Whichever lines of the material contain "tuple", copy each of them.

* * * *

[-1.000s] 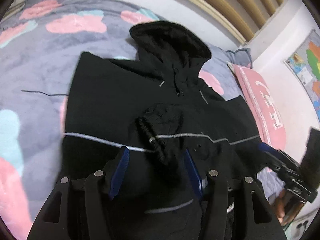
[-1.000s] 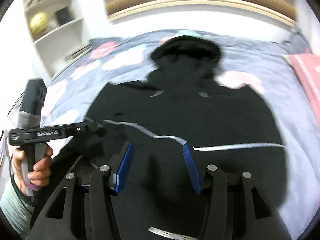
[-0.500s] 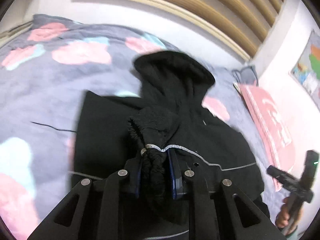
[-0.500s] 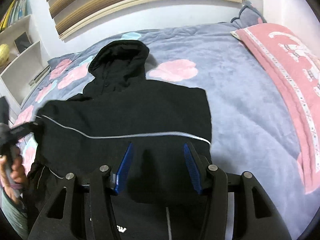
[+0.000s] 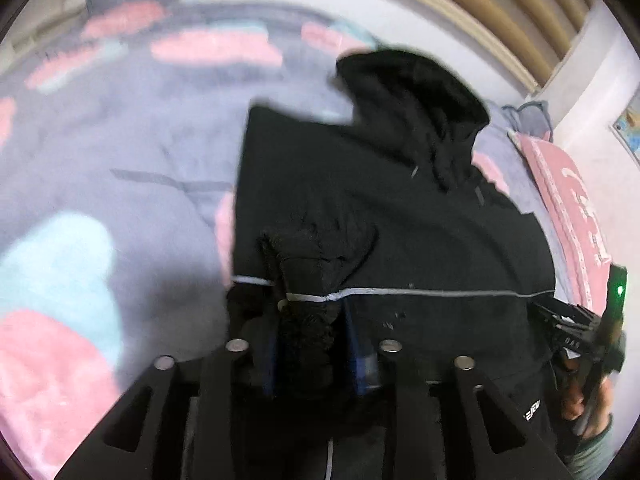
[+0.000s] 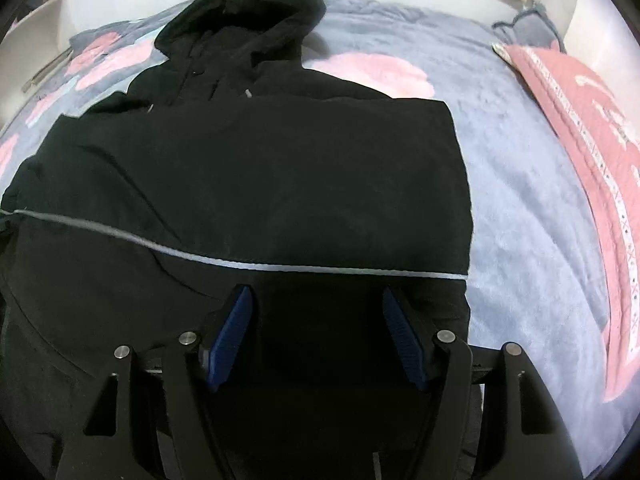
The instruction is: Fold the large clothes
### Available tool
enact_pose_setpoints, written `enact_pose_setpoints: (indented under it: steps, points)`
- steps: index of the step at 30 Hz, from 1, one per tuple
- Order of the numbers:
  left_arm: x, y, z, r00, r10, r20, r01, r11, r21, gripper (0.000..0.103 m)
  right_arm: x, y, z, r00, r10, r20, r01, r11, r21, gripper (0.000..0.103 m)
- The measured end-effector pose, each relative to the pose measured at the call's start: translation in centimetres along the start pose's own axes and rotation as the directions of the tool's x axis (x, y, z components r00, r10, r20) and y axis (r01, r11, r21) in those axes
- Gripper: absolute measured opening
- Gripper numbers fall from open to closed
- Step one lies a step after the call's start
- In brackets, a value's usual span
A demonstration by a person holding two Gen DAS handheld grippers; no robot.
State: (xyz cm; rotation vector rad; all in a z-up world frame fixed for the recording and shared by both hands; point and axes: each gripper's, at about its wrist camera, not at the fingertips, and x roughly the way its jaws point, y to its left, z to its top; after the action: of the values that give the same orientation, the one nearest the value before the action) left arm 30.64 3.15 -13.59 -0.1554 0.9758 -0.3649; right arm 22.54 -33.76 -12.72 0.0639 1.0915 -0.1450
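One black hoodie [image 6: 256, 184] flat on the bed [image 6: 520, 200], hood far, long axis near-to-far. Left gripper [image 5: 312, 344] clamped, seemingly, on the fleecy cuff [image 5: 308, 320], sleeve across the chest. Right gripper [image 6: 316, 336] spread wide, empty, above the near hem.

One black hoodie [image 6: 280, 168], one pink pillow [image 6: 592, 168], two grippers [image 6: 316, 332].

The left tool [image 5: 310, 336] has its two blue-padded fingers [image 5: 269, 354] drawn close together, pinching a bunched black cuff [image 5: 306, 320] between them. The right tool [image 6: 316, 334] holds its blue fingers [image 6: 231, 338] spread wide with nothing between them. In the left wrist view it appears off to the right, gripped by the person's right hand [image 5: 576, 394].
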Motion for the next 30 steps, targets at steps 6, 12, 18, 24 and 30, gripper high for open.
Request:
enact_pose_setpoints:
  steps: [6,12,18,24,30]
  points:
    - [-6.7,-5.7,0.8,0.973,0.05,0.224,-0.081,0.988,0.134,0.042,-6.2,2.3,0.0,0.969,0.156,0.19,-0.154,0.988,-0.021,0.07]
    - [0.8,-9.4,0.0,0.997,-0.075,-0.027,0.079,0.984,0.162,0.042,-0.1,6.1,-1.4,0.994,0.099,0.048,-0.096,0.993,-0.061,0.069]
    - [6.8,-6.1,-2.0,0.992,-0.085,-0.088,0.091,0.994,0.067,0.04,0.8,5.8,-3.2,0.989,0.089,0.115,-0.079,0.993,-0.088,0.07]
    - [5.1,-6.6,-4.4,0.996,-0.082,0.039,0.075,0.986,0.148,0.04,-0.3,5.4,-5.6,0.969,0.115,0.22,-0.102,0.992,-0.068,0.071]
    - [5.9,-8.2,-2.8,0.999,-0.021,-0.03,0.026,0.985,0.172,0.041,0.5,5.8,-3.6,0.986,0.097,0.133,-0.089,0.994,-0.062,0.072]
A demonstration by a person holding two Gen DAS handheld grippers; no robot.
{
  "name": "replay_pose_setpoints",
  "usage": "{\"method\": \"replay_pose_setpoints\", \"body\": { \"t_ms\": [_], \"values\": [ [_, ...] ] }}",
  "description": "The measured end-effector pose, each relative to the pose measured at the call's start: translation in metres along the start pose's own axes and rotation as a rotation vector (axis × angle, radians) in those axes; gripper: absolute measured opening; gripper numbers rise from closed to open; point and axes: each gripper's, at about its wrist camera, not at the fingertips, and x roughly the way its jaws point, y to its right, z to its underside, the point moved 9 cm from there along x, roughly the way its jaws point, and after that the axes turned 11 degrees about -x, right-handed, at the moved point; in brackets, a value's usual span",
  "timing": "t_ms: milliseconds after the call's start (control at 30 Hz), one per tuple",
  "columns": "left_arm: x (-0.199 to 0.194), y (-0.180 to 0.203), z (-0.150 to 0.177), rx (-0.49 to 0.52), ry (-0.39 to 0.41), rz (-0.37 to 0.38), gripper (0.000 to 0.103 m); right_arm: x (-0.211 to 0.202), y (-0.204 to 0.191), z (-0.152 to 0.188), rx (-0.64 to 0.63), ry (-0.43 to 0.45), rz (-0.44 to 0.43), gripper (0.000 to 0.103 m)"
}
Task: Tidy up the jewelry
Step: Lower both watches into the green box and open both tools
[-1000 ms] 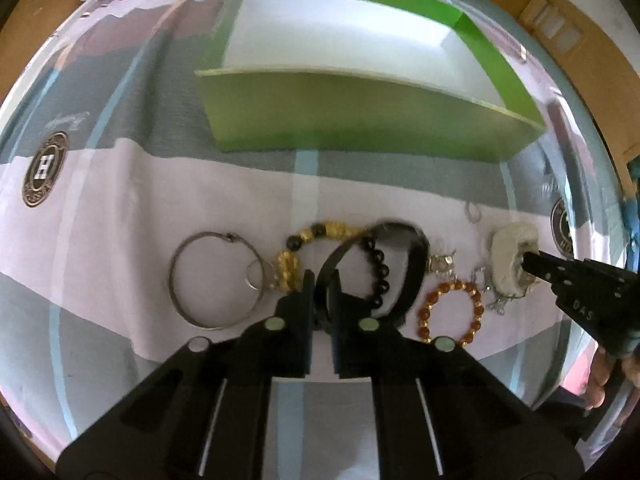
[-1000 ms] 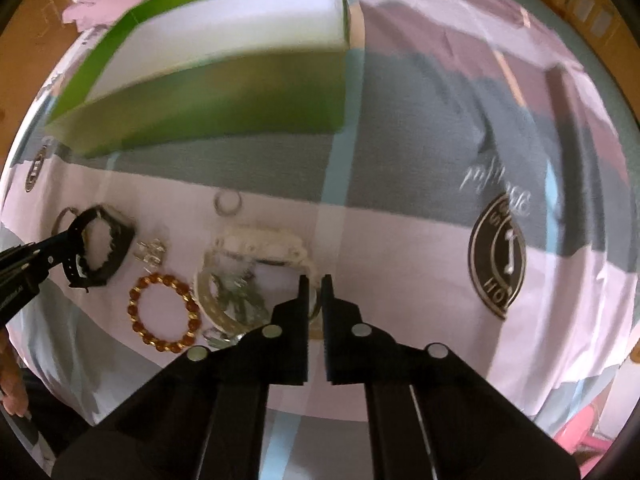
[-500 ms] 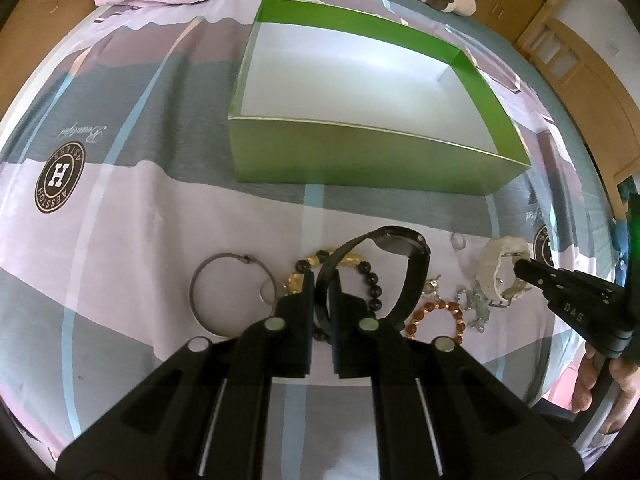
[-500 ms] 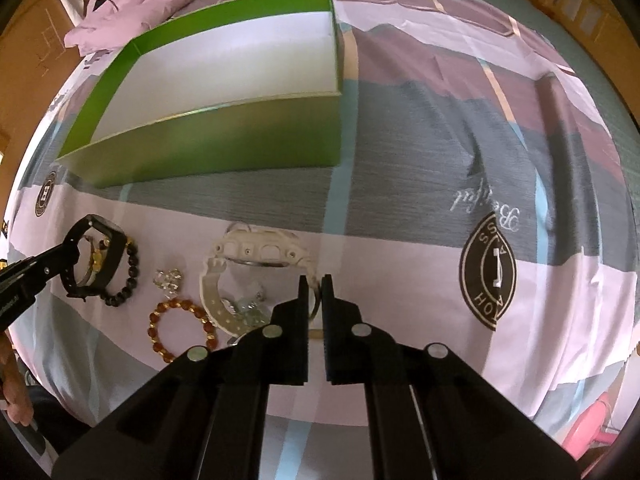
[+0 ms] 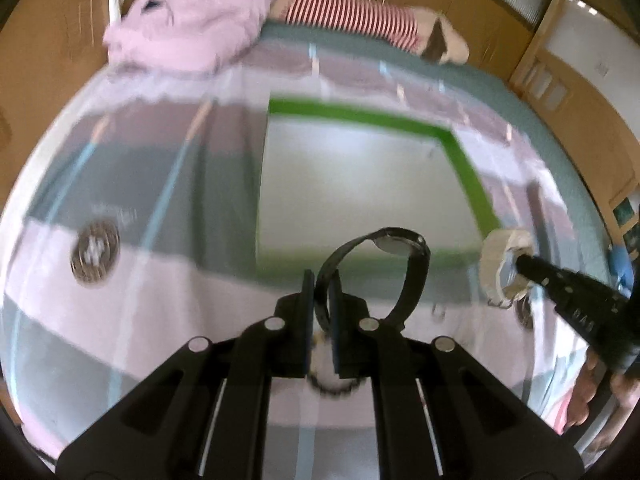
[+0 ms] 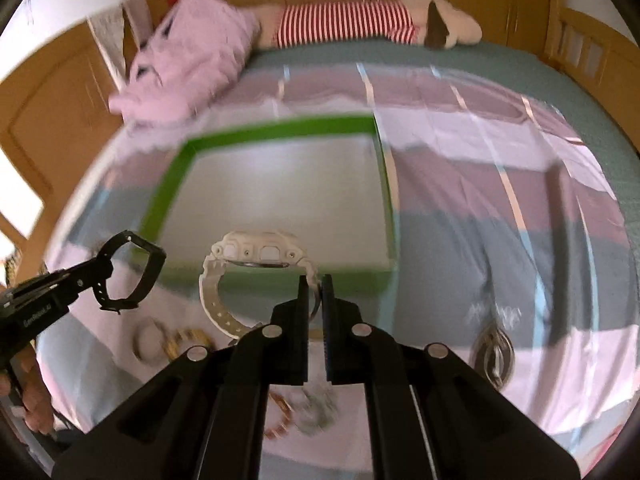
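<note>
Both grippers are carrying watches, lifted off the bedspread near the green box.

Your left gripper [image 5: 319, 300] is pinching the black watch [image 5: 394, 268] by its strap, jaws nearly closed; your right gripper [image 6: 315, 300] is clamping the white watch [image 6: 256, 276] the same way. Both are hanging at the near wall of the green box [image 6: 264, 130]. Bracelets [image 6: 168, 338] are lying blurred on the bedspread [image 6: 500, 208] below.
</note>
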Motion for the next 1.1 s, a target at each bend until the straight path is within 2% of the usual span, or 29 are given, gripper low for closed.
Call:
{"method": "replay_pose_setpoints", "body": {
  "t_ms": [100,233,333,367,400,433,600,700,800,867,1000,1100],
  "values": [
    [0.007,0.007,-0.022,0.005,0.033,-0.017,0.006,0.022,0.002,-0.018,-0.003,0.025,0.016,0.005],
    [0.042,0.003,-0.038,0.007,0.028,-0.051,0.006,0.064,0.006,-0.019,0.011,-0.014,0.039,0.005],
    [0.068,-0.006,-0.04,-0.003,0.007,-0.08,0.007,0.086,0.006,-0.006,0.017,-0.075,0.053,0.014],
    [0.073,-0.009,-0.04,-0.01,-0.003,-0.088,0.009,0.087,0.005,-0.005,0.023,-0.08,0.049,0.023],
    [0.078,-0.012,-0.038,-0.024,-0.017,-0.087,0.011,0.084,0.004,-0.006,0.025,-0.072,0.049,0.036],
    [0.079,-0.015,-0.038,-0.034,-0.022,-0.083,0.014,0.075,0.002,-0.009,0.024,-0.05,0.045,0.04],
    [0.053,-0.017,-0.037,-0.011,0.01,-0.098,0.017,0.037,-0.017,-0.002,0.004,-0.035,0.002,0.04],
    [0.033,-0.018,-0.019,0.007,-0.019,-0.079,0.02,0.03,-0.028,0.028,-0.025,-0.128,-0.03,0.04],
    [0.03,-0.029,0.011,0.015,-0.095,-0.112,0.022,0.036,-0.034,0.059,-0.013,-0.224,-0.091,0.035],
    [0.035,-0.034,0.034,0.019,-0.149,-0.103,0.022,0.039,-0.041,0.079,-0.042,-0.29,-0.111,0.034],
    [0.041,-0.042,0.063,0.041,-0.199,-0.139,0.023,0.034,-0.064,0.106,-0.146,-0.346,-0.156,0.034],
    [0.044,-0.039,0.069,0.058,-0.21,-0.138,0.029,0.037,-0.077,0.119,-0.181,-0.386,-0.188,0.034]
  ]
}}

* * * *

Answer for the task ::
- steps: index of the step at 30 Hz, from 1, one per tuple
  "timing": "t_ms: milliseconds after the call's start (control at 30 Hz), one per tuple",

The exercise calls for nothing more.